Repeat the entries that follow, exactly as they are written.

--- Recorded information Enclosed Below ---

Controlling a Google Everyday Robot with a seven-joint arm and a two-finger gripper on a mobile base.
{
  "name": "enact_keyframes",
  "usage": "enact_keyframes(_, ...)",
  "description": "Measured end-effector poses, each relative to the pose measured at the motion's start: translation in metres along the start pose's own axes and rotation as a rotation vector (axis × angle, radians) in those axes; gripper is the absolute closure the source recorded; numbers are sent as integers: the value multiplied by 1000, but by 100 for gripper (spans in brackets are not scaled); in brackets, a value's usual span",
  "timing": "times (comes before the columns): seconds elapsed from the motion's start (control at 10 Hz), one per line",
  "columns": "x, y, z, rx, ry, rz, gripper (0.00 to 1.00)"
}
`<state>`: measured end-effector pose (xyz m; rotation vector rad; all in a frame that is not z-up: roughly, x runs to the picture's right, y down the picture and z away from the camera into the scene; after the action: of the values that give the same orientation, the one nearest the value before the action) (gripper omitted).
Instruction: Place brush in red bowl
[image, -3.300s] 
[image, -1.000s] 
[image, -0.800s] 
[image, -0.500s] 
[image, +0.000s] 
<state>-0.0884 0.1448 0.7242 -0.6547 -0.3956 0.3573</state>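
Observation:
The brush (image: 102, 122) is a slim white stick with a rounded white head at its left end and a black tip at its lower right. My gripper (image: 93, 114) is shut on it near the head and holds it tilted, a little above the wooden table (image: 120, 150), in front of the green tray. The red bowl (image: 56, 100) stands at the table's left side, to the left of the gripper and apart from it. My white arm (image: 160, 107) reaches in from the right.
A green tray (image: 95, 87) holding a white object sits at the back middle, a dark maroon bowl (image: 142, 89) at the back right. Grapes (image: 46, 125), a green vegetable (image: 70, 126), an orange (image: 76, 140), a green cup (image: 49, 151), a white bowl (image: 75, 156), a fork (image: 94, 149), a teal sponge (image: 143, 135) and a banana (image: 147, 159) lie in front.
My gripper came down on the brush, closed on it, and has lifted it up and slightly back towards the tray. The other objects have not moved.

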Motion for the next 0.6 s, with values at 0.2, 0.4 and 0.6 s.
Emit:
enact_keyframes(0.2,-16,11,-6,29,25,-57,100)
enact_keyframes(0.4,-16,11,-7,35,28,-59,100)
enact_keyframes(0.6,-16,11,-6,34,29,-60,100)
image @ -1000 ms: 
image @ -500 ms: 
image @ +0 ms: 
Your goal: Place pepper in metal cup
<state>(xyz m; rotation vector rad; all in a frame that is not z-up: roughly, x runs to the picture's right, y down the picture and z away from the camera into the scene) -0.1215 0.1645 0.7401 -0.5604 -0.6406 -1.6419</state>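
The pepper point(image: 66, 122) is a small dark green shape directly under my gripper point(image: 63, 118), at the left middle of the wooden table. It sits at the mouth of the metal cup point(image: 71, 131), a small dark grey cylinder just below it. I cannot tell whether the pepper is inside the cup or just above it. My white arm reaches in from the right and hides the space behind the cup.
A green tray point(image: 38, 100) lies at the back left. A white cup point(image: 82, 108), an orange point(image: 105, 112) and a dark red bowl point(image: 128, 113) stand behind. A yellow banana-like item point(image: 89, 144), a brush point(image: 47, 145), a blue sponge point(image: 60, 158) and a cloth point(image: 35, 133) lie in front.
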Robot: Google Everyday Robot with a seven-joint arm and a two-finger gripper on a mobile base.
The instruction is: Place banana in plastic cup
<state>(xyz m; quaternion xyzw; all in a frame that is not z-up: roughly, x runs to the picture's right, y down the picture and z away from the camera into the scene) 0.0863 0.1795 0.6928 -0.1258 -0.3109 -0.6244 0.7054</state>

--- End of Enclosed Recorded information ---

■ **Output of the task**
Controlling a Google Everyday Robot with a seven-joint arm and a two-finger gripper on a mobile base.
{
  "name": "enact_keyframes",
  "usage": "enact_keyframes(_, ...)",
  "description": "Measured end-effector poses, each relative to the pose measured at the motion's start: translation in metres along the start pose's own axes and rotation as a rotation vector (axis × angle, radians) in those axes; gripper is the absolute closure the source recorded; numbers are sent as integers: the value multiplied by 1000, but by 100 for gripper (spans in brackets are not scaled); in brackets, a value's usual span",
  "timing": "times (comes before the columns): seconds elapsed from the motion's start (control at 10 Hz), one per line",
  "columns": "x, y, z, rx, ry, rz, gripper (0.00 to 1.00)"
}
`<state>`: measured end-effector pose (xyz m; rotation vector rad; all in a frame that is not z-up: roughly, x runs to the picture's right, y down the picture and z away from the camera into the scene; after the action: of the values that give the same orientation, the one nearest the value before the action) (gripper omitted).
Instruction: Place brush in red bowl
[image, -3.300s] 
[image, -1.000s] 
[image, -0.800s] 
[image, -0.500s] 
[image, +0.000s] 
<state>-0.0884 0.1448 0.7242 -0.6547 -0.3956 0.3573</state>
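Observation:
The brush (image: 102, 122) is a slim white stick with a rounded white head at its left end and a black tip at its lower right. My gripper (image: 93, 114) is shut on it near the head and holds it tilted, a little above the wooden table (image: 120, 150), in front of the green tray. The red bowl (image: 56, 100) stands at the table's left side, to the left of the gripper and apart from it. My white arm (image: 160, 107) reaches in from the right.
A green tray (image: 95, 87) holding a white object sits at the back middle, a dark maroon bowl (image: 142, 89) at the back right. Grapes (image: 46, 125), a green vegetable (image: 70, 126), an orange (image: 76, 140), a green cup (image: 49, 151), a white bowl (image: 75, 156), a fork (image: 94, 149), a teal sponge (image: 143, 135) and a banana (image: 147, 159) lie in front.
My gripper came down on the brush, closed on it, and has lifted it up and slightly back towards the tray. The other objects have not moved.
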
Motion for the next 0.6 s, with values at 0.2, 0.4 and 0.6 s.
Emit:
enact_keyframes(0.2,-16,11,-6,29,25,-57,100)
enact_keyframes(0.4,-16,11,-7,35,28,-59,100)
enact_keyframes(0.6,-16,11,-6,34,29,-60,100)
image @ -1000 ms: 
image @ -500 ms: 
image @ +0 ms: 
Your goal: Place pepper in metal cup
<state>(xyz m; rotation vector rad; all in a frame that is not z-up: roughly, x runs to the picture's right, y down the picture and z away from the camera into the scene) -0.1215 0.1645 0.7401 -0.5604 -0.6406 -1.6419</state>
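The pepper point(image: 66, 122) is a small dark green shape directly under my gripper point(image: 63, 118), at the left middle of the wooden table. It sits at the mouth of the metal cup point(image: 71, 131), a small dark grey cylinder just below it. I cannot tell whether the pepper is inside the cup or just above it. My white arm reaches in from the right and hides the space behind the cup.
A green tray point(image: 38, 100) lies at the back left. A white cup point(image: 82, 108), an orange point(image: 105, 112) and a dark red bowl point(image: 128, 113) stand behind. A yellow banana-like item point(image: 89, 144), a brush point(image: 47, 145), a blue sponge point(image: 60, 158) and a cloth point(image: 35, 133) lie in front.
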Robot: Google Everyday Robot with a seven-joint arm and a two-finger gripper on a mobile base.
The instruction is: Place banana in plastic cup
<state>(xyz m; quaternion xyzw; all in a frame that is not z-up: roughly, x runs to the picture's right, y down the picture and z away from the camera into the scene) 0.0863 0.1795 0.6928 -0.1258 -0.3109 -0.6244 0.7054</state>

The requested output has been given in full.